As I sit in the upper gallery and watch the throng issuing from the dining-room, I make a nice and unerring social distinction between the Toothpick Brigade who leave the table with the final mouthful semi-masticated, and those who have an air of finished contentment.
The orchestra is unusually good, giving choice selections admirably executed. I have not decided whether music at meals is a blessing or otherwise. If sad, it seems a mockery; if gay, an interruption. For one extremely sensitive to time and tune it is difficult to eat to slow measures. And when the steak is tough and a galop is going on above, it is hard to keep up.
Among the many fleeting impressions of faces and friends here, one or two stand out clearly and indelibly—stars of the first magnitude in the nebulæ—as dear Grandma Wade from Chicago, the most attractive old lady I ever met: eighty-three years old, with a firm step, rotund figure, and sweet, unruffled face, crowned with the softest snow-white curls, on which rests an artistic cap trimmed with ribbons of blue or delicate heliotrope, and small artificial flowers to match. I have known several interesting octogenarians, but never one that surpassed her in loveliness, wit, and positive jollity. Her spontaneous fun is better than the labored efforts of many a famous humorist.

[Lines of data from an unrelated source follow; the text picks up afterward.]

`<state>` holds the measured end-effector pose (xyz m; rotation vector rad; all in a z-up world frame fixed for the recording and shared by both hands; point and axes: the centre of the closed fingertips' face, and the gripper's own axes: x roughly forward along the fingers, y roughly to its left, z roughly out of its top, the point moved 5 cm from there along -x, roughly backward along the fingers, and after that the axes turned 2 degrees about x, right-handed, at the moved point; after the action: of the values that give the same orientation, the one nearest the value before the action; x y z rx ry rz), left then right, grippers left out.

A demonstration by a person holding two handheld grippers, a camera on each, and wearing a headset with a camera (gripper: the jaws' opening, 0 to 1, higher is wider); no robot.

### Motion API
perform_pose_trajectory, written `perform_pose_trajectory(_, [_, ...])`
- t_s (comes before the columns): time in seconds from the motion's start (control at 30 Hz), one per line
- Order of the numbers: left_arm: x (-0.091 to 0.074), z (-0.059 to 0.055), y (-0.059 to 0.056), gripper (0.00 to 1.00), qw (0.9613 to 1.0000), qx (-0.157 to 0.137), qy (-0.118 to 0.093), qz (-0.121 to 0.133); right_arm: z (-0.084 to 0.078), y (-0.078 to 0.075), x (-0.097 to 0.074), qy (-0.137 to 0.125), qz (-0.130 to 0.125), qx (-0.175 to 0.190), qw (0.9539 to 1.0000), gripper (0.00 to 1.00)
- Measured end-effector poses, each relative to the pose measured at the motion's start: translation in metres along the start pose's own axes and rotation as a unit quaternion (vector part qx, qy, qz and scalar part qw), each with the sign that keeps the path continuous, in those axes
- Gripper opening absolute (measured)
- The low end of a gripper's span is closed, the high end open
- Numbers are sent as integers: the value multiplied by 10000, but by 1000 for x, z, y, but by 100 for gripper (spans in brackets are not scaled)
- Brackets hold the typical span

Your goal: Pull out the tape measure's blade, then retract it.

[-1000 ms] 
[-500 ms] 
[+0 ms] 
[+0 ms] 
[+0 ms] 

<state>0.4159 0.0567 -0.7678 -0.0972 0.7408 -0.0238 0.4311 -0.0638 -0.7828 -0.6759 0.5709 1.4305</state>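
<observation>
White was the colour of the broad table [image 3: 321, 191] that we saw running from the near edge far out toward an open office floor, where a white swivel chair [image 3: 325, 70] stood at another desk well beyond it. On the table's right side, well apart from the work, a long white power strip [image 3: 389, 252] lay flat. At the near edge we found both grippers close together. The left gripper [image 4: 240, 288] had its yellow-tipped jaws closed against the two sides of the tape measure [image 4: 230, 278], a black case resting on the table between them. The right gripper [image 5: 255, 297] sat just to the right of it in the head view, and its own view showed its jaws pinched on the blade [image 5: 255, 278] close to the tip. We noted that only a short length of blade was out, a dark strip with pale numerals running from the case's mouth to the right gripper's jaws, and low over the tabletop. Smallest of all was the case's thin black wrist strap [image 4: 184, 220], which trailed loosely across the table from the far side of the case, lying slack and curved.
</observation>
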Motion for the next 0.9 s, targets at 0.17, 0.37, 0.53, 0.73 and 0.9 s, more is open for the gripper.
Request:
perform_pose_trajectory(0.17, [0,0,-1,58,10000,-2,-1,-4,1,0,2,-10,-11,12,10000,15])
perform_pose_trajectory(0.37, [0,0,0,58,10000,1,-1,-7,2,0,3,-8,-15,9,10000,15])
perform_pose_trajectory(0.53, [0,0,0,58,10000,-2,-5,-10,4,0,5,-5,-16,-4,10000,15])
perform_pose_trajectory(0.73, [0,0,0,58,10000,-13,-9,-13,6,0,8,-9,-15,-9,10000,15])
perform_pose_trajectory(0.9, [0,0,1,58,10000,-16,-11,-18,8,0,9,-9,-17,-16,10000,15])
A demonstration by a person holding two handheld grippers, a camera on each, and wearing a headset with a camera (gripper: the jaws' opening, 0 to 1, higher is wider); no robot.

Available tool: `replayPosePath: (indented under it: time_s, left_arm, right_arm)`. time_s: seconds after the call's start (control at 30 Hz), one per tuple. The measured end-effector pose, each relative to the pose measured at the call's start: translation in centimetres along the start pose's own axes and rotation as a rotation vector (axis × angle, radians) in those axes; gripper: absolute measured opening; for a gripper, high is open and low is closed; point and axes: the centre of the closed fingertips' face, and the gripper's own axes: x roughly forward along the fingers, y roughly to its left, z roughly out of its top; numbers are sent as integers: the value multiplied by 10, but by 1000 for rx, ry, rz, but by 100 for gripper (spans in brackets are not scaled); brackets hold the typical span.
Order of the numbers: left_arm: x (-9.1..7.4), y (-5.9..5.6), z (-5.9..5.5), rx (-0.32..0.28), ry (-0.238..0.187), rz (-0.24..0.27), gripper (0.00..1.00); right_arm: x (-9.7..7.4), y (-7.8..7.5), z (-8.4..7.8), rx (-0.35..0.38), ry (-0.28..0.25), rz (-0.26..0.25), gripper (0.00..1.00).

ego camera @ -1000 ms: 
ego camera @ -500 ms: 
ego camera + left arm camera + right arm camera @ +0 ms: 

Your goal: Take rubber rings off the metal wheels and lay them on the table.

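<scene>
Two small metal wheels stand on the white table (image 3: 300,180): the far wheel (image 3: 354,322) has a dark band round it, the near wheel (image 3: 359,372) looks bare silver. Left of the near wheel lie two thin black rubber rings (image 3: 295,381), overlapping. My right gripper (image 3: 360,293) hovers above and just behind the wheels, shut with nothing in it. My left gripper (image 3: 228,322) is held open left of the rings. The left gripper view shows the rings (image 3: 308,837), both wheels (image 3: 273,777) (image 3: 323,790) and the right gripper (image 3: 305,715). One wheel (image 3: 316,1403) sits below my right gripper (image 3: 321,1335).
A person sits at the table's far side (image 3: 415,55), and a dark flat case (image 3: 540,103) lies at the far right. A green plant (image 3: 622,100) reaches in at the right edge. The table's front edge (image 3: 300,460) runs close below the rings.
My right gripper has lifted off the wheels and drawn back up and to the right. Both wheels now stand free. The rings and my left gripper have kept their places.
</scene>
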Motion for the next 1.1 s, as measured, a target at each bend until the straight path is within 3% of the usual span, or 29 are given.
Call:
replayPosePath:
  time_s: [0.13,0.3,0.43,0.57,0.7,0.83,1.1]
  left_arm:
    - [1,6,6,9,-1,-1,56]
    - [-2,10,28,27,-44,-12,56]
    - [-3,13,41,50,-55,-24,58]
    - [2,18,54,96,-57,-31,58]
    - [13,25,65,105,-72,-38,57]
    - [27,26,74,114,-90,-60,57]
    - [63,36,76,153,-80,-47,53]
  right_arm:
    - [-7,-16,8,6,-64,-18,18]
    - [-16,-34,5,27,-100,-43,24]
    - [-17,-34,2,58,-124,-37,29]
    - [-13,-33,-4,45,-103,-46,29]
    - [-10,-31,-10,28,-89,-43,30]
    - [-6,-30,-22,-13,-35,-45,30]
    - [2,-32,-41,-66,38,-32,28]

She still has her ardent admirers among men as well as women, and now and then receives an earnest proposal from some lonely old fellow.
The last of these aged lovers, when refused and relegated to the position o
f a brother, urged her to reconsider this important matter, making it a subject of prayer. But she quietly said, “I’m not going to bother the Lord with questions I can answer myself.” When choked by a bread-crumb at table, she said to the frightened waiter, as soon as she had regained her breath, “Never mind, if that did go down the wrong way, a great many good things have gone down the right way this winter.”
She is invariably cheerful, and when parting with her son for the winter she said, “Well, John, I want to know before I go just what you have left me in your will!” which little joke changed a tear into a smile.
Even when ill she is still bright and hopeful, so that a friend exclaimed, “Grandma, I do believe you would laugh if you were dying;” and she replied, “Well, so many folks go to the Lord with a long face, I guess He will be glad to see one come in smiling.”
Oh, how repulsive the artificial bloom, the cosmetics and hair-dyes which make old age a horror, compared with her natural beauty! God bless and keep dear Grandma Wade!
Little “Ted” is another character and favorite, and his letter to his nurse in New York gives a good idea of how the place affects a bright, impressionable child.
“My dear Julia: It is a dummy near the hotel and it takes five days to come here and there is an island right beyond the boat house and they have a pigeon shoot every week. And there is six hundred people here Julia, one hundred and fifty came yesterday.
“There is a mountin across the river and a house very far away by itself, Julia. I play in the sand every day of my life, and I take swimming lessons and I have two oranges. California is the biggest world in the country and there is a tree very, very far away. Julia it is a puzzle walk near the hotel, Rose and me went all through it and Julia, we got our way out easy.”
He has it all. All the trees are cultivated here, so I looked round for the one Ted spoke of, and find it lights up at night and revolves for the aid of the mariners. I think that all Californians echo his sentiment that “California is the biggest world in the country”; and compared with the hard work of the New England farmers, what is the cultivation of orchards but playing in the sand with golden oranges? Some one says that Californians “irrigate, cultivate, and exaggerate.”